Read the rest here. I simply cannot get enough of Emily Rapp’s beautiful and profound writing, and my next venture is to seek out her book about growing up with a disability; the depth of sorrow, the subject matter which seems so removed from my reality, and yet, all the same, it speaks to something we all experience, inevitably, in one form or another. There is a quote from her blog, somewhere in her writing, that sometimes people will say to her “I can’t imagine,” to which she replies “yes you can. You just don’t want to.” And there’s nothing more real and true than that.

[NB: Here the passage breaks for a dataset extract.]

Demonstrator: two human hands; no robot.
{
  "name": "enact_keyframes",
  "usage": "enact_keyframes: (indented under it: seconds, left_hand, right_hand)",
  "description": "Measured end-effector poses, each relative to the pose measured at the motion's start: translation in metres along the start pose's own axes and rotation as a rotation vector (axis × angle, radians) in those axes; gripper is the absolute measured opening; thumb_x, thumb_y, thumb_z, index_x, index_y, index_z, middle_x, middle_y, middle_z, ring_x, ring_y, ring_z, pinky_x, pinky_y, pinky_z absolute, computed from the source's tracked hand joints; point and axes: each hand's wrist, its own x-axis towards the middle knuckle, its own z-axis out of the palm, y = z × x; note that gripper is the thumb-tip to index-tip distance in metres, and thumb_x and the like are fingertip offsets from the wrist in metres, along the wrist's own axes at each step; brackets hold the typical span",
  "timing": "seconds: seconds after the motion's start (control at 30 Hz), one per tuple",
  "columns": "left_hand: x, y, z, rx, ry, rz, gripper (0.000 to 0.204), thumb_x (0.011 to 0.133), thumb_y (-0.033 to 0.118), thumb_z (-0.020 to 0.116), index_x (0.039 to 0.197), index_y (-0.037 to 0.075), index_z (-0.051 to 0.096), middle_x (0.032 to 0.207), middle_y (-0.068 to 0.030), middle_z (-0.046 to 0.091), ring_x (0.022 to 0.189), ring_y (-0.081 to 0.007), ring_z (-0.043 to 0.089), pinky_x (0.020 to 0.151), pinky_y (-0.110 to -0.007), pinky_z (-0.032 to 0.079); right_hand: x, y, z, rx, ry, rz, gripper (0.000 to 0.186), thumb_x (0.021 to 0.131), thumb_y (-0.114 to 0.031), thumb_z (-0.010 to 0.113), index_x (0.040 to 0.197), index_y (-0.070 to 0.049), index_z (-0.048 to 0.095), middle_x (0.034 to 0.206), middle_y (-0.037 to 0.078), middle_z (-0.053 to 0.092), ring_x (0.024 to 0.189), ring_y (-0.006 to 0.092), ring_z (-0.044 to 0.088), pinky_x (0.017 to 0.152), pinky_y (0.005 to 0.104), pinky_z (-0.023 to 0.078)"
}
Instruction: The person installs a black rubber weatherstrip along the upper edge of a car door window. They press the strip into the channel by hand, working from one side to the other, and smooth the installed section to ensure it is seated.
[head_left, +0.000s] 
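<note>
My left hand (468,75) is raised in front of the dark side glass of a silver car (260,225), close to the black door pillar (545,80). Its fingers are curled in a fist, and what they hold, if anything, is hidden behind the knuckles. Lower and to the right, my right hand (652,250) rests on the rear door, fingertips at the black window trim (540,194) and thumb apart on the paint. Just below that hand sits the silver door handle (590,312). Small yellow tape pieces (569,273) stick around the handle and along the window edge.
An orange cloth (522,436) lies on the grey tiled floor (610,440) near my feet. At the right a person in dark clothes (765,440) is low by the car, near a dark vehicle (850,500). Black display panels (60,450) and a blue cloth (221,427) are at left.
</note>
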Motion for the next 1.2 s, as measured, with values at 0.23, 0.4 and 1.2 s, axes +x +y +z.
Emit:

I have found it to be somewhat of a comfort this year, or some solace, or something… so I’m grateful to have found it this summer following the loss of a good friend and also of an acquaintance, who seemed likely someone who also would eventually become a friend, as there was a touch of that kindred spirit thing going on. But that? That opportunity is gone now. He’s dead. They’re both dead. And while I don’t think death is the end, the utter cessation of everything, the snuffing out of life’s “brief candle,” these people are not in my life anymore, even if whatever essence we may be is elsewhere. They are not by the side of their families, and their loved ones, in a way that is concrete and conceivable, and this is not simple to digest and accept, in my experience and observations.

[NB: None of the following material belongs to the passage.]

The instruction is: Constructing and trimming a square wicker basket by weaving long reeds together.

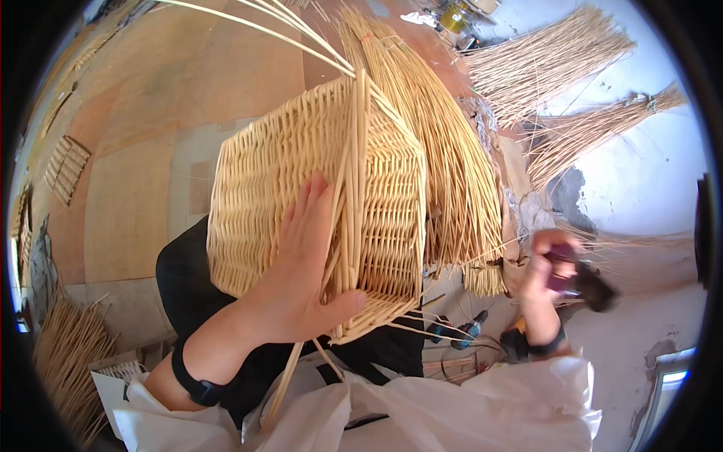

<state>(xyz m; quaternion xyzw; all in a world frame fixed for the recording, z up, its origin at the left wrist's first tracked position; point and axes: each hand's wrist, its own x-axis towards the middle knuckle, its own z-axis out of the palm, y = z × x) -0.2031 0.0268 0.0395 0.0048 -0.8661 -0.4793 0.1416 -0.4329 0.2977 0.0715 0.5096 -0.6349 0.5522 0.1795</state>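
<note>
A pale, box-shaped wicker basket (263, 188) rests tilted on my lap, with its opening to the right. My left hand (301, 264) holds its rim: the fingers lie along the outer wall and the thumb hooks over the edge. Long loose willow rods stick out past the basket's far corner, and shorter ends hang below it. Off to the right, apart from the basket, my right hand (536, 275) grips a dark purple-handled tool (584, 282) that resembles a hammer. Motion smears its black end, so its exact kind is unclear.
A large bundle of rods (437, 151) lies behind the basket. Two more bundles, one of them pale (550, 60), lie at the far right. A blue-and-black power tool (471, 330) is on the floor beside my lap. More rods (71, 361) stand at the near left.
</note>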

And also my kitty, because losing animals, who touch our lives in such different ways than our human friendships, can be incredibly painful too, even though somehow it seems easier to weave them into the web of Nature and Life, maybe a little bit more quickly for me than for a human companion, but it still feels like a stab in the heart with a fat, rusty knife. And I feel guilty, oh so goddamned guilty, because it was my job to take care of her, dammit, and to make sure nothing attacks or runs over her. And I feel guilty, because I failed to do that when I could have done otherwise. But I didn’t. I could have tried harder to get my kitty safe inside that night. I could have been less dismissive and lazy, and justifying it with “well, she’s been ok other times” (except for when she had not at all). Instead of being concerned with getting a good night’s sleep, I could have thought about the fact that she was hiding and not coming for dinner because she was mortally afraid; because there was a bobcat in the yard. And that is why my dogs wouldn’t settle down either. The same bobcat that almost killed her last fall, around the same time. But I didn’t note the signs, didn’t pay adequate attention to the little voice in my head that said “wait, just give it one more chance.” And as the saying goes, in nature, animals don’t get to make the same mistake twice. Humans, on the other hand, sometimes do. Sometimes over and over and over again. And we suffer often different consequences.

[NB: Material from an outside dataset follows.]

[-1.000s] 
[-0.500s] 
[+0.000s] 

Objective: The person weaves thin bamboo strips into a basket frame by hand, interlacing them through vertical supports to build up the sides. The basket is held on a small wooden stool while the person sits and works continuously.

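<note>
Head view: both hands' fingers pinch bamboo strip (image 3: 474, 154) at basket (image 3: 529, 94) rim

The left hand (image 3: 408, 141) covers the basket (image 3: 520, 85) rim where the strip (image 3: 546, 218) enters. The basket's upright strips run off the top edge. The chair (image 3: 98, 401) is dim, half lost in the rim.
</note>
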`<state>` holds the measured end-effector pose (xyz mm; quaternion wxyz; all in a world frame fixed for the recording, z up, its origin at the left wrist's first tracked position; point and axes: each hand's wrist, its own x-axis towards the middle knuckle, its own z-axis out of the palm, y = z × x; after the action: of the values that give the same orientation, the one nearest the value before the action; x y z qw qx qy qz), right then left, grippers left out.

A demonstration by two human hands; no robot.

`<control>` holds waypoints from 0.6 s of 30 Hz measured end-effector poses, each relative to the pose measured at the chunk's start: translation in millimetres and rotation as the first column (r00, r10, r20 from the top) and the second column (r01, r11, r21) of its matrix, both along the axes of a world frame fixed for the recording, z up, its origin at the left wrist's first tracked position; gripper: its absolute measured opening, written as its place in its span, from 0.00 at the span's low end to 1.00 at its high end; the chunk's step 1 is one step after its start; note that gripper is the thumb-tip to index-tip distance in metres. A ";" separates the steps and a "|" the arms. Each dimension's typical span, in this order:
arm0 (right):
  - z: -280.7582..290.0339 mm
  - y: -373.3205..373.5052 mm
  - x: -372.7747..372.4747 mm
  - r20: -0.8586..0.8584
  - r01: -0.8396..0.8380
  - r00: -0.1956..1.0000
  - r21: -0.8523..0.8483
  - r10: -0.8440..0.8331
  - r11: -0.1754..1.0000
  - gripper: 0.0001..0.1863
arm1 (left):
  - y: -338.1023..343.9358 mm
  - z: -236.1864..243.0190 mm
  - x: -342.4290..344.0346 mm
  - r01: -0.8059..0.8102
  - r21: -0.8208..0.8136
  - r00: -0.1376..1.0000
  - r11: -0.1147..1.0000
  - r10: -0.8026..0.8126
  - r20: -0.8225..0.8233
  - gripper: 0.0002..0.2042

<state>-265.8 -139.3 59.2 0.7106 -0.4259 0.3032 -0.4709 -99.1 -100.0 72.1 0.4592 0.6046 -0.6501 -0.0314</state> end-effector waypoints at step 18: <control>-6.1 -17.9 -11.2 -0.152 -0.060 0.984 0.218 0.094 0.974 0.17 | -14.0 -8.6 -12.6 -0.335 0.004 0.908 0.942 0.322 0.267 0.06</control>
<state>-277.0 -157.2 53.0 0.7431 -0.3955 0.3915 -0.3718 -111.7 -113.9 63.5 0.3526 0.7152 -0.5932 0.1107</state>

Yes, well, I realize I have been writing and sharing a lot of heavy posts recently, covering some hard, maybe even downright discouraging or depressing, and nobody-wants-to-talk-about-this-shit-all-the-time-you-know-Ms-Debbie-Downer level of subject matter. And though I think for very good reason, I still feel self-conscious and guilty and somehow ashamed of it, like I should lighten up and enjoy the sunshine (which, by the way, is actually showing itself today, so after this, I will, in truth, go do just that because I am quite solar powered) and live my life because hey, aren’t I fortunate to be healthy and alive, unlike some others I’m talking about here? Well, yes, but of course, and I am I really am. Still, there is a shitload of weight on my shoulders these past months, and I don’t know how else to shake it, or at least find a way to accept it, than to write about it, and then some; because that’s what has always been in my heart to do, as if it is a thing, a something, which I must get out of me lest it become a stack of bricks resting on my chest if I don’t splatter it all across the pages of a notebook or the internet.